• [Task brief] Reproduce every entry word for word. Drop all pictures from the copy.

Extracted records
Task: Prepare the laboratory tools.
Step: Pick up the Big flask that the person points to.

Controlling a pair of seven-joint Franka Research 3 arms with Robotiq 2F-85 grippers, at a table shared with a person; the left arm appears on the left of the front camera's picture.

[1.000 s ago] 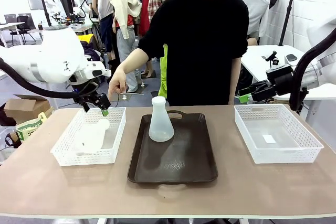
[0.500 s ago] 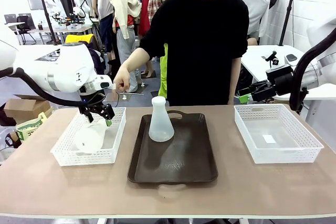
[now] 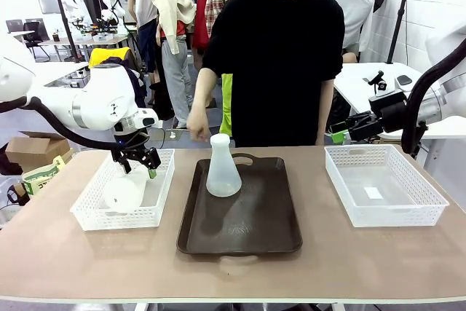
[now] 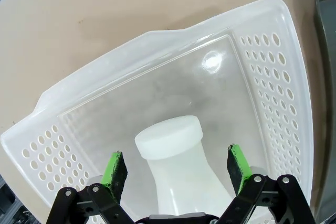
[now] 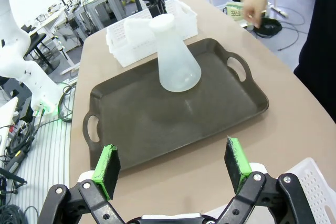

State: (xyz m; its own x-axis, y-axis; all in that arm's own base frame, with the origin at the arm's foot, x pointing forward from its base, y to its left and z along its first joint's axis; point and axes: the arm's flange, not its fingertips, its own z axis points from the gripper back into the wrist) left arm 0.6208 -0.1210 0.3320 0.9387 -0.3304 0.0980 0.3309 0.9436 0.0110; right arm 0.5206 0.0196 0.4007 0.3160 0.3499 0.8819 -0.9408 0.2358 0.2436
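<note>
One whitish conical flask stands upright at the back of the dark brown tray; the right wrist view shows this flask beyond my right gripper, which is open and holds nothing. That right gripper hangs off the table's far right. A second flask lies on its side in the left white basket. My left gripper is low over it. In the left wrist view its open gripper straddles the flask's neck, with gaps on both sides.
A person in black stands at the far side, one hand hanging behind the tray. Another white basket stands at the right with a small white slip inside. Bare table lies in front of the tray and baskets.
My left gripper has come down and inward over the lying flask in the left basket. The person's hand has drawn back from above that basket toward the body. The right arm has not moved.
</note>
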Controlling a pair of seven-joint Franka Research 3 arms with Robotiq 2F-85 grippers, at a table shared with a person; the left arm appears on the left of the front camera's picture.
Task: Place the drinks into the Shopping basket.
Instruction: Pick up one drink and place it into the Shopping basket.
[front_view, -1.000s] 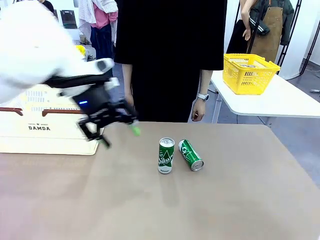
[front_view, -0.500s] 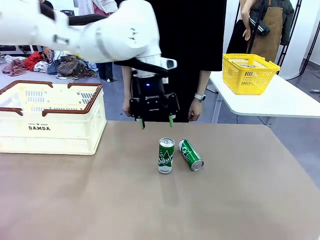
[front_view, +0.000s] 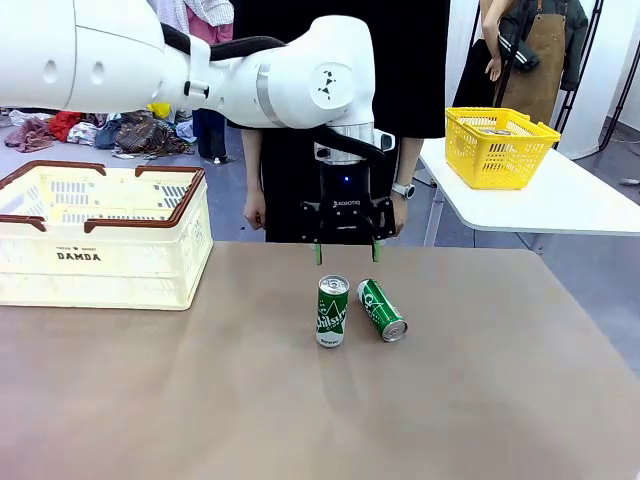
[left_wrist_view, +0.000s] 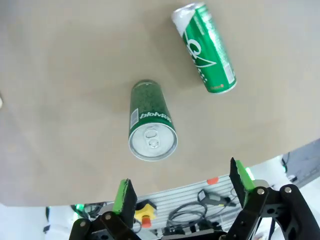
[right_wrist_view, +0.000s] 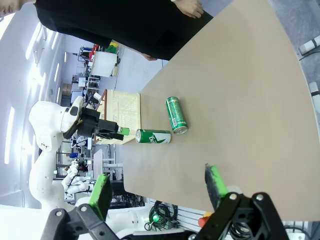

• [Output]
Task: Prepare the laboratory tools.
Step: Pick up the Big flask that the person points to.

Controlling a pair of seven-joint Franka Research 3 arms with Robotiq 2F-85 grippers, at a table shared with a person; the left arm appears on the left of the front camera's picture.

[1.000 s ago] 
[0.500 s ago] 
[now] 
[now] 
[now] 

State: (xyz m; its own x-axis, y-axis; all in that arm's own base frame, with the origin at the arm's foot, x pointing forward from its base, y to its left and z along its first joint's axis; point and axes: the arm's flange, not its fingertips, its own z axis points from the gripper back into the wrist) left arm 0.6208 -0.1210 0.3320 0.9387 -0.3304 0.0980 0.3309 0.9436 0.0110; right arm 0.5206 0.0196 0.4007 0.3160 0.3499 0.8819 -0.9408 0.2358 0.2436
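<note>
One whitish conical flask stands upright at the back of the dark brown tray; the right wrist view shows this flask beyond my right gripper, which is open and holds nothing. That right gripper hangs off the table's far right. A second flask lies on its side in the left white basket. My left gripper is low over it. In the left wrist view its open gripper straddles the flask's neck, with gaps on both sides.
A person in black stands at the far side, one hand hanging behind the tray. Another white basket stands at the right with a small white slip inside. Bare table lies in front of the tray and baskets.
My left gripper has come down and inward over the lying flask in the left basket. The person's hand has drawn back from above that basket toward the body. The right arm has not moved.
</note>
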Controlling a pair of seven-joint Franka Research 3 arms with Robotiq 2F-85 grippers, at a table shared with a person; the left arm appears on the left of the front camera's picture.
Task: Place the drinks into the Shopping basket.
Instruction: Pick up one drink and place it into the Shopping basket.
[front_view, -1.000s] 
[front_view, -0.500s] 
[front_view, +0.000s] 
[left_wrist_view, +0.000s] 
[right_wrist_view, +0.000s] 

There is nothing further to this answer.